In the records that follow, the lines from the one containing "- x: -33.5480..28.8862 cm" to the one containing "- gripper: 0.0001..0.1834", inclusive, are to be given again exactly.

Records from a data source
*** Block opens ***
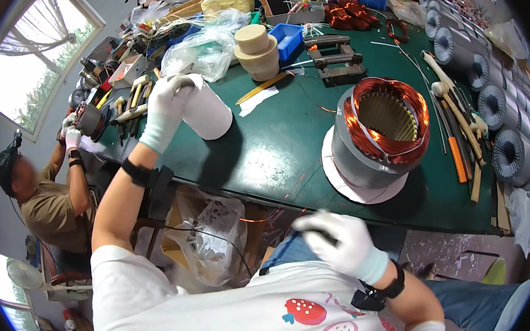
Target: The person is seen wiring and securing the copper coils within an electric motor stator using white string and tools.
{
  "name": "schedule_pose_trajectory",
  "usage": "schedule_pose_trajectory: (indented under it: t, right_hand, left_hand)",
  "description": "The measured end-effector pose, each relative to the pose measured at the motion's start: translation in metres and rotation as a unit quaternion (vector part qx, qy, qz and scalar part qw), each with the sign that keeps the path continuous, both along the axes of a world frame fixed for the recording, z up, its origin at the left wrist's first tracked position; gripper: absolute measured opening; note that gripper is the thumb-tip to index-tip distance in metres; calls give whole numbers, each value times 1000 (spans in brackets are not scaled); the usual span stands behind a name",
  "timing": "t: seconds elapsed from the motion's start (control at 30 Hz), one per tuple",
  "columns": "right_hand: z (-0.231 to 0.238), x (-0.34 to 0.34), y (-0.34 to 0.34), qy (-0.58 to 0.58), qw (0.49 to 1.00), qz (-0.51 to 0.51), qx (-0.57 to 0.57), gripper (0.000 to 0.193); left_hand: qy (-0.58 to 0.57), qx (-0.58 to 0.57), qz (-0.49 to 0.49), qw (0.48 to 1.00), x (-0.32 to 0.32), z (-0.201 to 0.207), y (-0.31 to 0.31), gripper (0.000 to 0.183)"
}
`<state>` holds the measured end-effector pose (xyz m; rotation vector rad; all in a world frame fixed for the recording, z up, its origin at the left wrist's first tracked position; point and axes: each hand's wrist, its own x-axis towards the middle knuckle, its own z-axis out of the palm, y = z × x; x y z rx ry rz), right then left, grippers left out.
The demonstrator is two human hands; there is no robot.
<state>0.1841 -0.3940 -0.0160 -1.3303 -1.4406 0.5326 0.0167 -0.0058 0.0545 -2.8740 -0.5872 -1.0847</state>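
The left hand [171,99], in a white knit glove, grasps the upper rim of a plain white cylinder [209,115]. The cylinder is located above the left part of the dark green work table [273,147], leaning in view with its top toward the left; whether its base contacts the surface cannot be determined.

The right hand [341,240], in a matching glove, is positioned in front of the table edge, above the person's lap. Its fingers are curled and motion-blurred; whether it grasps anything cannot be determined.

A grey cylindrical stator with copper-coloured wire windings [356,141] rests, bore upward, on a white round disc [363,192] at the right of the table. A cream stepped spool [257,54] is located beyond the cylinder, near a small blue plastic bin [286,40]. An orange-handled tool [459,160] lies right of the stator, among wooden-handled tools.
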Motion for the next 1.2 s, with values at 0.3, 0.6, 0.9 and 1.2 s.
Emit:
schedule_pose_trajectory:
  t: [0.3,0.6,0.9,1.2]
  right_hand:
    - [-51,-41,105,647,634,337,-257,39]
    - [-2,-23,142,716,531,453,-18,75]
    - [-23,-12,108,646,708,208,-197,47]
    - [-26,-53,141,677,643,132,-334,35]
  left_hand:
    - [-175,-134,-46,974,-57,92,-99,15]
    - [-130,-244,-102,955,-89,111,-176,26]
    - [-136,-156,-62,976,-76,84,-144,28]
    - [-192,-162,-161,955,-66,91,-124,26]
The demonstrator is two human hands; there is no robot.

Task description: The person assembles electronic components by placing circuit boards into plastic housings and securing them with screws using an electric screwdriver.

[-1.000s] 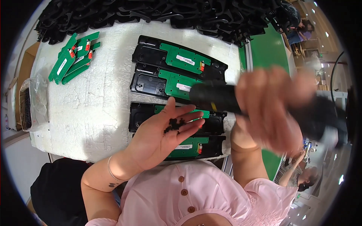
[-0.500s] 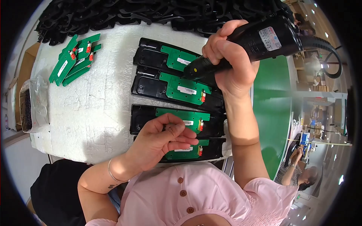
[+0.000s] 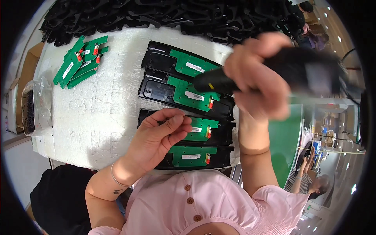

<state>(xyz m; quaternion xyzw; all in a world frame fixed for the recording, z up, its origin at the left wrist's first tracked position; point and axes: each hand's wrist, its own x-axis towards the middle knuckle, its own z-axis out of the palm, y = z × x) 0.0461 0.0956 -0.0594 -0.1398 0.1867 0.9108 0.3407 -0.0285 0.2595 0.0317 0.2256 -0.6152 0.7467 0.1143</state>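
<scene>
My right hand [image 3: 256, 76] is wrapped round a black electric screwdriver [image 3: 214, 81], blurred by motion, its nose pointing left over a green circuit board [image 3: 178, 93]. That board sits in a black plastic housing [image 3: 154, 92], second from the far end of a row of several such housings fitted with boards. Whether the bit touches a screw is hidden. My left hand [image 3: 160, 135] hovers over the third housing [image 3: 223, 133], thumb and fingertips pinched together. Whatever they hold is too small to name. Below it lies the nearest housing [image 3: 225, 156] with its board.
White foam [image 3: 98, 125] covers the work surface. Loose circuit boards [image 3: 68, 68] are stacked at far left, above a plastic-lined box [image 3: 41, 103] of small dark pieces. Black plastic parts [image 3: 156, 15] pile along the back. Rightward lie a green surface [image 3: 282, 149] and another person [image 3: 309, 178].
My right hand and the screwdriver have shifted right and slightly nearer. My left hand has drawn a little to the left and away from me, still pinched, uncovering more of the nearest board.
</scene>
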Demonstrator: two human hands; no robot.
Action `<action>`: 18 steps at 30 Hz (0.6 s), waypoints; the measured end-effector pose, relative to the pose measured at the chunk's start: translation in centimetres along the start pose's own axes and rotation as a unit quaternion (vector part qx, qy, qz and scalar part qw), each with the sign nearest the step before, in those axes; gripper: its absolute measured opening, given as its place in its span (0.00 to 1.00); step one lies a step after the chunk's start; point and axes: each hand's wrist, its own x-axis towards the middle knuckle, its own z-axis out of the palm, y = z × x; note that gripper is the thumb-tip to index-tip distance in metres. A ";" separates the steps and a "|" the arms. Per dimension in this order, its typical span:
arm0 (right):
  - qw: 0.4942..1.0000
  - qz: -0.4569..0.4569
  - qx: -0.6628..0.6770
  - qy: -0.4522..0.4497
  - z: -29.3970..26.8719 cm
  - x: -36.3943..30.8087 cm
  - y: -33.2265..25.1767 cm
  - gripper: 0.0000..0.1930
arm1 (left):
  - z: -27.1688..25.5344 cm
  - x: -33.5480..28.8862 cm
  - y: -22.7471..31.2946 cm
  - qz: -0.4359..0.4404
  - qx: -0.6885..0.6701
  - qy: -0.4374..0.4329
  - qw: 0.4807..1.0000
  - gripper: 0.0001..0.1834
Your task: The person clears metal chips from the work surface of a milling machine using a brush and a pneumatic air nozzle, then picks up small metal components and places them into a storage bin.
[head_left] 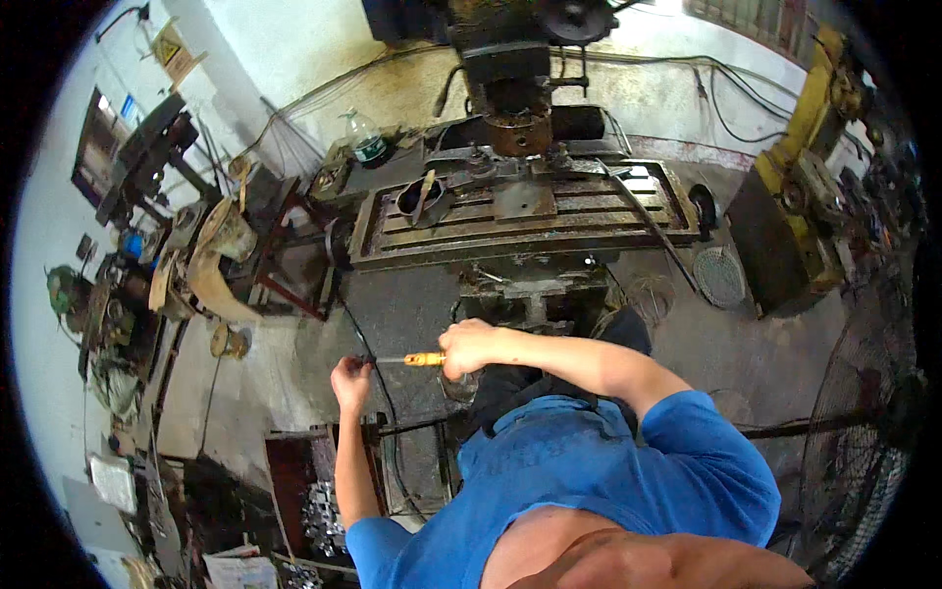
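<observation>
My right hand [471, 348] is closed around a tool with a yellow-orange handle [424, 359] and a thin grey shaft [391, 360], perhaps a file or screwdriver. The shaft lies level and points left, toward my left hand [350, 383]. The fingers of that hand are closed on a small dark piece [367, 361] at the shaft's tip. The piece is too small to name, and I cannot tell whether the shaft touches it. Both hands are in front of my body, over the floor and short of the milling machine's slotted table [589, 221].
On the machine table stands a dark pot [404, 204] with a brush [424, 196]. A clear bottle [363, 137] stands behind it. Low at left, a box holds metal pieces [322, 515]. A yellow machine [785, 187] stands right, near a fan's wire guard [844, 442]. A hose [378, 402] crosses the floor.
</observation>
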 end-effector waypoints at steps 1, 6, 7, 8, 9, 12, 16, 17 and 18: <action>0.999 0.048 0.001 -0.024 -2.2 -2.2 0.0 0.19 | 0.7 -0.2 -1.4 -0.050 -0.128 0.002 0.991 0.08; 0.947 0.278 -0.015 0.158 -6.0 -8.0 12.6 0.19 | 2.9 -3.0 -3.4 -0.289 -0.564 0.022 0.773 0.03; 0.928 0.320 -0.006 0.192 -7.9 -9.7 13.1 0.19 | 3.4 -3.7 -3.5 -0.296 -0.573 0.021 0.764 0.03; 0.897 0.372 -0.012 0.237 -8.1 -10.0 16.3 0.19 | 3.9 -3.5 -3.0 -0.297 -0.582 0.011 0.757 0.03; 0.893 0.378 -0.005 0.244 -9.0 -10.2 17.7 0.19 | 4.4 -3.7 -2.9 -0.302 -0.590 0.007 0.749 0.03; 0.888 0.383 0.038 0.250 -10.3 -8.9 20.0 0.17 | 5.0 -2.8 -1.5 -0.304 -0.594 -0.014 0.744 0.05; 0.908 0.344 0.123 0.206 -10.3 -7.2 19.2 0.17 | 4.4 0.4 3.2 -0.239 -0.593 -0.068 0.766 0.08; 0.917 0.326 0.128 0.190 -10.1 -6.9 19.5 0.18 | 4.3 1.5 4.7 -0.219 -0.590 -0.087 0.772 0.08; 0.918 0.314 0.148 0.193 -9.9 -6.7 19.9 0.18 | 4.2 2.6 6.1 -0.209 -0.570 -0.097 0.788 0.09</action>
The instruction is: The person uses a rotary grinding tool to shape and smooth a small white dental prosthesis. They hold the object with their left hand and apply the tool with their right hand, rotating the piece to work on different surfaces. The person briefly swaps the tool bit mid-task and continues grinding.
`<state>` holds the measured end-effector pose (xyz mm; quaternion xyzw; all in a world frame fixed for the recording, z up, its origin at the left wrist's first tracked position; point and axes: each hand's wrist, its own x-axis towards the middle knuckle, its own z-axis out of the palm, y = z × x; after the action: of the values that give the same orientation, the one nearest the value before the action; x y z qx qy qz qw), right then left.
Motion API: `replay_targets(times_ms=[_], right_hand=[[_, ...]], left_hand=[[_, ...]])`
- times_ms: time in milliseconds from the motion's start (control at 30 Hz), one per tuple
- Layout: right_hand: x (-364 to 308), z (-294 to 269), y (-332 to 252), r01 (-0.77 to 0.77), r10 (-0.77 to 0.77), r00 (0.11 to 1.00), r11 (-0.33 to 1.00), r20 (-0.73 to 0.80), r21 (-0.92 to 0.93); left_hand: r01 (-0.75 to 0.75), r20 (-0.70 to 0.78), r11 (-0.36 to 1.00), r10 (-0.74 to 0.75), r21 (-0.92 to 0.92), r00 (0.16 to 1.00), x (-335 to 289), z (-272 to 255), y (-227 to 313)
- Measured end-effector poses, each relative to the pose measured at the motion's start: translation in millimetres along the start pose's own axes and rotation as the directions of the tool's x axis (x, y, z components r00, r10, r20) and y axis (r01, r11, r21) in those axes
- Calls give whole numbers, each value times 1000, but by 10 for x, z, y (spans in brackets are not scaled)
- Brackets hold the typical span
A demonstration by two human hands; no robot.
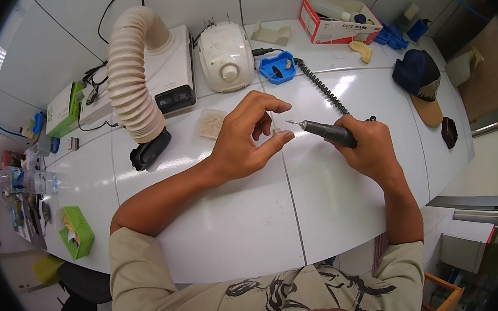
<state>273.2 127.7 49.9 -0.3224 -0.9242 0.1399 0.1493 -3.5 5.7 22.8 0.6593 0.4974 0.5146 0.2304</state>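
My right hand point(372, 144) grips a dark rotary handpiece point(330, 133) like a pen. Its thin metal bur points left toward my other hand, without touching it. My left hand point(244, 133) is raised over the table, thumb and index finger apart, the other fingers curled. A small pale bit point(276, 130) shows by the thumb; I cannot tell whether it is touched. Behind the left wrist sits a clear plastic tub point(212, 124) with pale contents. A coiled black cord point(321, 85) trails behind the handpiece, near a white control unit point(227, 59) with a knob.
A ribbed suction hose point(129, 77) arches down on the left to a black nozzle point(151, 150). A blue tray point(277, 68) stands behind my hands. Farther right are a mask box point(338, 22), a yellowish dental cast point(362, 51) and a cap point(419, 78). A green basket point(77, 233) sits left.
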Motion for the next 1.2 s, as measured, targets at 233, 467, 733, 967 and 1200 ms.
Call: replay_targets(times_ms=[233,467,733,967,1200], right_hand=[[-2,16,-38,30,-29,998,999,56,-23],[113,-42,305,-123,125,991,991,38,-47],[243,-11,284,-257,249,954,966,168,25],[216,-17,276,-283,267,949,956,169,78],[226,-16,311,-227,216,967,971,135,71]], left_hand=[[16,90,1000,-17,13,996,16,-74,19],[4,-103,903,45,431,994,265,-393,84],[-16,8,654,15,757,1000,59,-117,-245],[79,-100,661,-6,747,995,267,-223,165],[385,-473,575,4,722,881,1250,-725,-43]])
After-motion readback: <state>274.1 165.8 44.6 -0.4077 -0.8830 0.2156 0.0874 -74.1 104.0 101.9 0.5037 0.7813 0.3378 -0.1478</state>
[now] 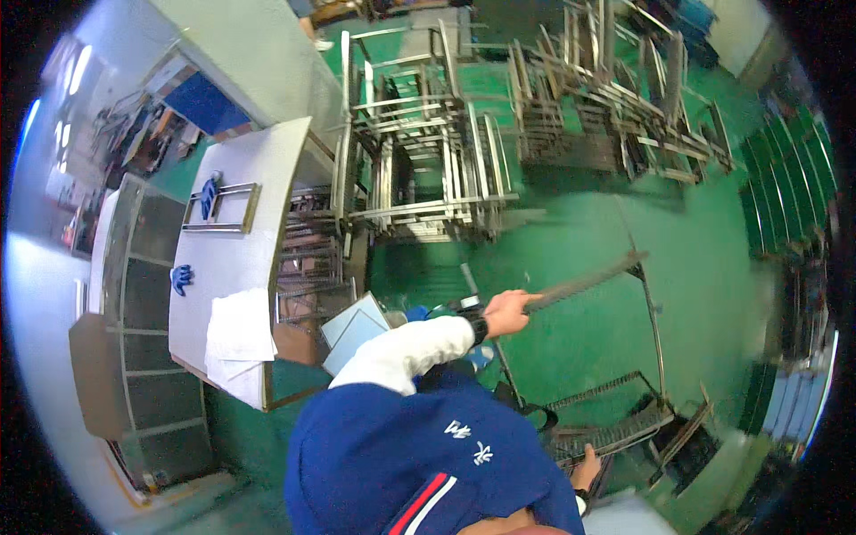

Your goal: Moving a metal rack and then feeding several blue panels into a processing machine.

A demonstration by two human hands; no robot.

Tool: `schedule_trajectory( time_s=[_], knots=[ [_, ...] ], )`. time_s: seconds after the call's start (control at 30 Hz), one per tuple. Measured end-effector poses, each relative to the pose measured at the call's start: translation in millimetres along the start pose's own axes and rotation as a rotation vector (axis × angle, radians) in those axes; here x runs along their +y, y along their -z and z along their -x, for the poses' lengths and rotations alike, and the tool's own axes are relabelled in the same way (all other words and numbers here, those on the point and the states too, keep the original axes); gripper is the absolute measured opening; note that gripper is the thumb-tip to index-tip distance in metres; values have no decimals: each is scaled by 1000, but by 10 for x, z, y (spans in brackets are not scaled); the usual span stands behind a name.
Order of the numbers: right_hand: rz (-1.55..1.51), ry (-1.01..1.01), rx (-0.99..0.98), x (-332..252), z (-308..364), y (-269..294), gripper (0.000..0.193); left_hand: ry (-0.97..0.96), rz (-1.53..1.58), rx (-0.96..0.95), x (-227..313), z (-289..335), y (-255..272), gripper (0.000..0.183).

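Metal frame (588,282) is gripped, what remains unclear: my left hand (506,313) clamps its far side; my right hand's (586,470) closure I cannot tell.

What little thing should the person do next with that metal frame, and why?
I'd perhaps close the left hand firmly around the upper bar of the metal frame: a finger seems stretched along it, the bar looks blurred, so it may be moving, and the right hand is down by the slatted part.
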State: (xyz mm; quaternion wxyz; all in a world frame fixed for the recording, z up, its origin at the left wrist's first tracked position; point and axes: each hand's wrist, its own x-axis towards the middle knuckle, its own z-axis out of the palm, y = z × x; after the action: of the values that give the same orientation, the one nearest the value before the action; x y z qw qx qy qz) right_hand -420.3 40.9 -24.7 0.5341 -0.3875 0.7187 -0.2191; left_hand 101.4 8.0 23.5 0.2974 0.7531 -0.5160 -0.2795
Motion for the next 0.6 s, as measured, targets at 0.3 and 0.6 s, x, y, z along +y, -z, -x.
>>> schedule_trajectory(
  time_s=[0.3,0.6],
  knots=[
    [177,411,-355,-2402,-1676,-1934,29,452,271,532,-848,395,1240,41],
    [200,559,-633,-3956,-1687,-3769,24,540,528,1035,-882,886,1802,28]
  ],
)
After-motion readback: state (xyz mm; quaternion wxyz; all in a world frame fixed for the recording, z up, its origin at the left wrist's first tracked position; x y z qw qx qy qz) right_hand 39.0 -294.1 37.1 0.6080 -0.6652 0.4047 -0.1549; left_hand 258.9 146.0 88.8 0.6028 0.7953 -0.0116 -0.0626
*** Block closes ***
* _OUTPUT FOR THIS EXERCISE_
  - x: -33.5480..28.8862 cm
  - y: -22.7471..31.2946 cm
  - qz: -0.4359..0.4404
  - qx: -0.6885..0.6701
  - qy: -0.4374..0.4329
  - qw: 0.4807..1.0000
  - gripper: 0.0001..0.1834

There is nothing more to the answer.